Give back the records below exactly, every one, with no pictures.

(INPUT MATERIAL)
==========
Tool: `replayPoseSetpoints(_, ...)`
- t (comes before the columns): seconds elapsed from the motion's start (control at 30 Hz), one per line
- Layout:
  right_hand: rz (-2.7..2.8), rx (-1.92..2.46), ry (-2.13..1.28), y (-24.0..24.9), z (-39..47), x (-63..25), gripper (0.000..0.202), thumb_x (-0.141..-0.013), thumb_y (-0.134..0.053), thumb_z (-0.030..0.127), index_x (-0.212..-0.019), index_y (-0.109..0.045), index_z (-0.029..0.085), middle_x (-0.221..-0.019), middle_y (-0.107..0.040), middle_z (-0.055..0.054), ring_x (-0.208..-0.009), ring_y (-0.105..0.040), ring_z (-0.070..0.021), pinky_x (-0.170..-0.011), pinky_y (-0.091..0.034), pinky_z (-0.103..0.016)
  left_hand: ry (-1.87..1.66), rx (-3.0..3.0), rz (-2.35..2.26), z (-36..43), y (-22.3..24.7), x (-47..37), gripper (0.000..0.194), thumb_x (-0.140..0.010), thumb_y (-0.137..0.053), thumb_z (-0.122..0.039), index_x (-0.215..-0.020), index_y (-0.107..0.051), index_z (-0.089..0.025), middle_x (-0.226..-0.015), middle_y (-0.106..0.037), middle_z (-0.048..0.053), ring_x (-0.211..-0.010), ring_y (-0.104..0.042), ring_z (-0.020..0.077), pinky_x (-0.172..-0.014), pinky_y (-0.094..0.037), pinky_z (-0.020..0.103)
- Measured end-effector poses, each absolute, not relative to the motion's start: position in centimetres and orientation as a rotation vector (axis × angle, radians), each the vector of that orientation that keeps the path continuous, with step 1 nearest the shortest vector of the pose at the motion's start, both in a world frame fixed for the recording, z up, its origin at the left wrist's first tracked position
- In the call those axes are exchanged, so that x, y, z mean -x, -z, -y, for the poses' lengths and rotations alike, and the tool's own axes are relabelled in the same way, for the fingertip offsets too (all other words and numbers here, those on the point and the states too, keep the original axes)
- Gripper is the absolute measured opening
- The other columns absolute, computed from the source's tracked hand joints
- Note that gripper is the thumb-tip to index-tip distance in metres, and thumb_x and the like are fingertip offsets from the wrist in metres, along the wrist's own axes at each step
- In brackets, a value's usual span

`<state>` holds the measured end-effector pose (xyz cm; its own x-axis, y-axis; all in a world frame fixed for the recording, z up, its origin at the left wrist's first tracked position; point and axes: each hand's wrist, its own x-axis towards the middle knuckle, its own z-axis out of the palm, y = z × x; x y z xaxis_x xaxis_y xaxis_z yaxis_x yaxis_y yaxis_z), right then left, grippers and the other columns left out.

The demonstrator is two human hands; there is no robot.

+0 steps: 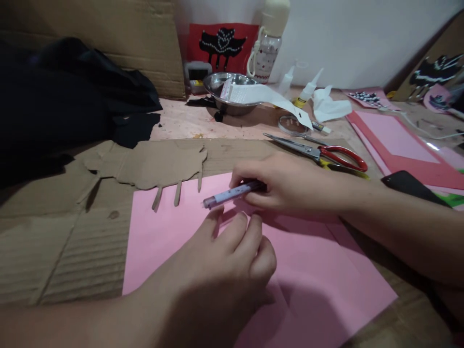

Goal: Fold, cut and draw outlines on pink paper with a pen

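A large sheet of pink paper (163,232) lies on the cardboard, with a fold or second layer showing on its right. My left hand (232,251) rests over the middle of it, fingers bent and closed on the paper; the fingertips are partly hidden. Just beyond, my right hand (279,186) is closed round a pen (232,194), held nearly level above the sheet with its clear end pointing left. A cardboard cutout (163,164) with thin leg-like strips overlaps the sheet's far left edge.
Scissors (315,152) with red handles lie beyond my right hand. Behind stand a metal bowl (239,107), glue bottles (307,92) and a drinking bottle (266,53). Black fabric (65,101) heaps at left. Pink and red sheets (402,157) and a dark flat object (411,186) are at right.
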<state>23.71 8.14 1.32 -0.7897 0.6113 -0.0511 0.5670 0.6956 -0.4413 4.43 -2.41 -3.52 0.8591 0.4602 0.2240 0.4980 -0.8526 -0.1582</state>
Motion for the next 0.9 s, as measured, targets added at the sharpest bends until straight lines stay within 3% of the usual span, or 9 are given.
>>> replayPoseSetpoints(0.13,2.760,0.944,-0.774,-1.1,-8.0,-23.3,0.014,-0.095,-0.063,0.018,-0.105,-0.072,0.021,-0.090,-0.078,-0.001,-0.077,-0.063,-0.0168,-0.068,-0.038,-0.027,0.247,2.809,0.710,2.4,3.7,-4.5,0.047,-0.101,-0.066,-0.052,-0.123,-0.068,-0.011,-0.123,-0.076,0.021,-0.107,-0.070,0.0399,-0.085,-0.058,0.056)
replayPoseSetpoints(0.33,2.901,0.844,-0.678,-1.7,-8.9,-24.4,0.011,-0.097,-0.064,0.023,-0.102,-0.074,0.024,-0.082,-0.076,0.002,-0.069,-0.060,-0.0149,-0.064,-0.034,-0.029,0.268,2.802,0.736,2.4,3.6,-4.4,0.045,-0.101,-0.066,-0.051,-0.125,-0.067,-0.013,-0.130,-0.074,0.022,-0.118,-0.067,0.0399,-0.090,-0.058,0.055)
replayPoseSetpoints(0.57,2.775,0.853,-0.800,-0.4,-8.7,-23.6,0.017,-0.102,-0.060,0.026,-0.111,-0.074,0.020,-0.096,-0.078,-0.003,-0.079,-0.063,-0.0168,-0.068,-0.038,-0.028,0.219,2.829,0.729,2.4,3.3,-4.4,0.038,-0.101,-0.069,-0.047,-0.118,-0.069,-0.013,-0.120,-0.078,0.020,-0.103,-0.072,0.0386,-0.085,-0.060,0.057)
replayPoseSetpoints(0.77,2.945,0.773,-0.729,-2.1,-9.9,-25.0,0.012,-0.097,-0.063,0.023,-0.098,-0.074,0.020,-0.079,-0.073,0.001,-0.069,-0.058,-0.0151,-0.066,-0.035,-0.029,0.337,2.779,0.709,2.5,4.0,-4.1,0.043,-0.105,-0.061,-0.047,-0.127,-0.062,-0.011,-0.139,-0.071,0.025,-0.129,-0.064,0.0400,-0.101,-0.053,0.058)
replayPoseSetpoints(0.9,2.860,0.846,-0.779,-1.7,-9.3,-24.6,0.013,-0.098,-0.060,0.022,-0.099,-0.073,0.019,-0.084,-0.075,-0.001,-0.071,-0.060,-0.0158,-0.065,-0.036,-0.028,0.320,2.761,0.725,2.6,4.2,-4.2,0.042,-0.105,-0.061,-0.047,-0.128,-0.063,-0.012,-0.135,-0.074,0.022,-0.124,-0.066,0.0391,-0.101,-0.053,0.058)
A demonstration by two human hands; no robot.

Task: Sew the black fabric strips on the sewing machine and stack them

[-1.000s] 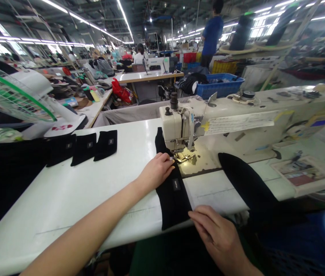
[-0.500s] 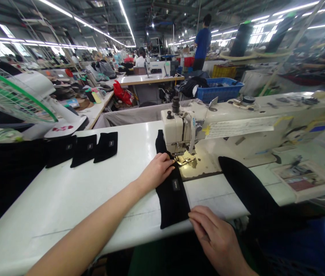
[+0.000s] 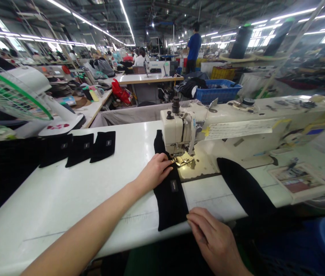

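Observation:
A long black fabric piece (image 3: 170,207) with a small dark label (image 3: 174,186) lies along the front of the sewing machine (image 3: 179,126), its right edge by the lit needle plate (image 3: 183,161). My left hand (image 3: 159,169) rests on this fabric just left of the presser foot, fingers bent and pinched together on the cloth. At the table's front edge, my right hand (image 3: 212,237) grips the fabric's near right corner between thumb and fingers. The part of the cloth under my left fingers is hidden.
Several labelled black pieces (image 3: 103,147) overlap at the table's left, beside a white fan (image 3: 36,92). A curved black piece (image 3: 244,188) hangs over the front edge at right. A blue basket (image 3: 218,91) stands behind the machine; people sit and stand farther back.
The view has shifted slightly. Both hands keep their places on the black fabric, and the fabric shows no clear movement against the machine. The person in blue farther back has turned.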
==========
(TASK SOLUTION)
Tool: `replayPoseSetpoints(_, ...)`
- t (comes before the columns): seconds elapsed from the motion's start (control at 30 Hz), one per line
- Layout:
  right_hand: rz (-2.7..2.8), rx (-1.92..2.46), ry (-2.13..1.28), y (-24.0..24.9), z (-39..47), x (-63..25), gripper (0.000..0.202), thumb_x (-0.141..-0.013), thumb_y (-0.134..0.053), thumb_z (-0.030..0.127), index_x (-0.212..-0.019), index_y (-0.109..0.045), index_z (-0.029..0.085), middle_x (-0.221..-0.019), middle_y (-0.107..0.040), middle_z (-0.055..0.054), ring_x (-0.208..-0.009), ring_y (-0.105..0.040), ring_z (-0.070..0.021), pinky_x (-0.170..-0.011), pinky_y (-0.091..0.034), pinky_z (-0.103..0.016)
  left_hand: ry (-1.87..1.66), rx (-3.0..3.0), rz (-2.35..2.26), z (-36..43), y (-22.3..24.7), x (-47..37), gripper (0.000..0.194), thumb_x (-0.140..0.010), thumb_y (-0.137..0.053), thumb_z (-0.122..0.039), index_x (-0.215..-0.020), index_y (-0.107..0.051), index_z (-0.089..0.025), middle_x (-0.226..-0.015), middle_y (-0.106..0.037), middle_z (-0.048..0.053), ring_x (-0.211..-0.010), ring_y (-0.104..0.042), ring_z (-0.020..0.077), pinky_x (-0.172..-0.014), pinky_y (-0.094..0.037), pinky_z (-0.020..0.103)
- Measured end-effector poses, each absolute, not relative to the motion's start: position in centimetres and orientation as a rotation vector (axis × angle, radians), each the vector of that orientation that keeps the path continuous, with step 1 nearest the shortest vector of the pose at the motion's start, both in a world frame fixed for the recording, z up, its origin at the left wrist's first tracked position
- In the call those axes are exchanged, so that x, y, z mean -x, -z, -y, for the poses' lengths and rotations alike, and the tool's own axes are relabelled in the same way, for the fingertip offsets too (all other words and numbers here, those on the point and the states too, keep the original axes)
- Gripper is the absolute measured opening
- The other columns absolute, computed from the source's tracked hand joints
- Note that gripper is the thumb-tip to index-tip distance in metres, and thumb_x and the like are fingertip offsets from the wrist in metres, along the wrist's own axes at each step
- In brackets, a value's usual span

`<state>` holds the measured end-effector pose (xyz cm; its own x-axis, y-axis; all in a world frame fixed for the recording, z up, its origin at the left wrist's first tracked position; point and axes: each hand's wrist, its own x-axis towards the middle knuckle, its own z-axis out of the palm, y = z × x; x y z xaxis_x xaxis_y xaxis_z yaxis_x yaxis_y yaxis_z), right then left, grippers and the other columns left out.

The demonstrator is two human hands; there is no robot.

+0 steps: 

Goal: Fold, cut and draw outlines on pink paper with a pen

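A large sheet of pink paper (163,232) lies on the cardboard, with a fold or second layer showing on its right. My left hand (232,251) rests over the middle of it, fingers bent and closed on the paper; the fingertips are partly hidden. Just beyond, my right hand (279,186) is closed round a pen (232,194), held nearly level above the sheet with its clear end pointing left. A cardboard cutout (163,164) with thin leg-like strips overlaps the sheet's far left edge.
Scissors (315,152) with red handles lie beyond my right hand. Behind stand a metal bowl (239,107), glue bottles (307,92) and a drinking bottle (266,53). Black fabric (65,101) heaps at left. Pink and red sheets (402,157) and a dark flat object (411,186) are at right.
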<state>23.71 8.14 1.32 -0.7897 0.6113 -0.0511 0.5670 0.6956 -0.4413 4.43 -2.41 -3.52 0.8591 0.4602 0.2240 0.4980 -0.8526 -0.1582</state>
Motion for the next 0.9 s, as measured, targets added at the sharpest bends until straight lines stay within 3% of the usual span, or 9 are given.
>>> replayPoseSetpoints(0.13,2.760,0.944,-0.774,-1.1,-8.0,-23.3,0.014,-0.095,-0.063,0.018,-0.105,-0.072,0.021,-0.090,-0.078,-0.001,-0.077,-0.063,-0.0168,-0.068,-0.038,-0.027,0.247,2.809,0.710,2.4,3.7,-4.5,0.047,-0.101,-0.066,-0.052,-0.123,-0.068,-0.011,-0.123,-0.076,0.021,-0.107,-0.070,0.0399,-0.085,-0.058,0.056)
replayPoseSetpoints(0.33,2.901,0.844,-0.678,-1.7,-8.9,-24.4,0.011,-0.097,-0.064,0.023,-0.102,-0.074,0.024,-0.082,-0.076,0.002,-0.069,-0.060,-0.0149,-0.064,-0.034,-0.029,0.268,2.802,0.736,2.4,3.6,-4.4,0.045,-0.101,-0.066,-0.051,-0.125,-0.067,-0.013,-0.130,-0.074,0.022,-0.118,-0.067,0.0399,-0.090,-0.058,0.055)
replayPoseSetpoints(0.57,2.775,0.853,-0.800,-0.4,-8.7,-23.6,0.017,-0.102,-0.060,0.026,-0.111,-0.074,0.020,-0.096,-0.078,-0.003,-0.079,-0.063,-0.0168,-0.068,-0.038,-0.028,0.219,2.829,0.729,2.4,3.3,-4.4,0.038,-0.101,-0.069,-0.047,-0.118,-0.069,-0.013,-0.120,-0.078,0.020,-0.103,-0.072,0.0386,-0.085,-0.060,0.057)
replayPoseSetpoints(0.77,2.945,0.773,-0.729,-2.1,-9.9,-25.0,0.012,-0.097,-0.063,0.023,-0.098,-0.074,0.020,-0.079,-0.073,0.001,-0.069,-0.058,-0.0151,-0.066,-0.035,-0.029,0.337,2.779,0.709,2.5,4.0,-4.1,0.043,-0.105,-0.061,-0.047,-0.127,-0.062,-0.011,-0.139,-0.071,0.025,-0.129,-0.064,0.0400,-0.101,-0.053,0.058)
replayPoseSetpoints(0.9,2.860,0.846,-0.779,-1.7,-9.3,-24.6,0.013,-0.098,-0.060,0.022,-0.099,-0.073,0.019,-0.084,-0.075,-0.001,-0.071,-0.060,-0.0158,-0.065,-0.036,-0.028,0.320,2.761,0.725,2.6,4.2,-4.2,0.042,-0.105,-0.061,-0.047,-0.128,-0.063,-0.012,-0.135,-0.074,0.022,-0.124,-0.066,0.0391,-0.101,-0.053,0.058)
A demonstration by two human hands; no robot.

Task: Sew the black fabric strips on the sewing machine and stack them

[-1.000s] 
[-0.500s] 
[+0.000s] 

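Observation:
A long black fabric piece (image 3: 170,207) with a small dark label (image 3: 174,186) lies along the front of the sewing machine (image 3: 179,126), its right edge by the lit needle plate (image 3: 183,161). My left hand (image 3: 159,169) rests on this fabric just left of the presser foot, fingers bent and pinched together on the cloth. At the table's front edge, my right hand (image 3: 212,237) grips the fabric's near right corner between thumb and fingers. The part of the cloth under my left fingers is hidden.
Several labelled black pieces (image 3: 103,147) overlap at the table's left, beside a white fan (image 3: 36,92). A curved black piece (image 3: 244,188) hangs over the front edge at right. A blue basket (image 3: 218,91) stands behind the machine; people sit and stand farther back.
The view has shifted slightly. Both hands keep their places on the black fabric, and the fabric shows no clear movement against the machine. The person in blue farther back has turned.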

The output contains nothing more.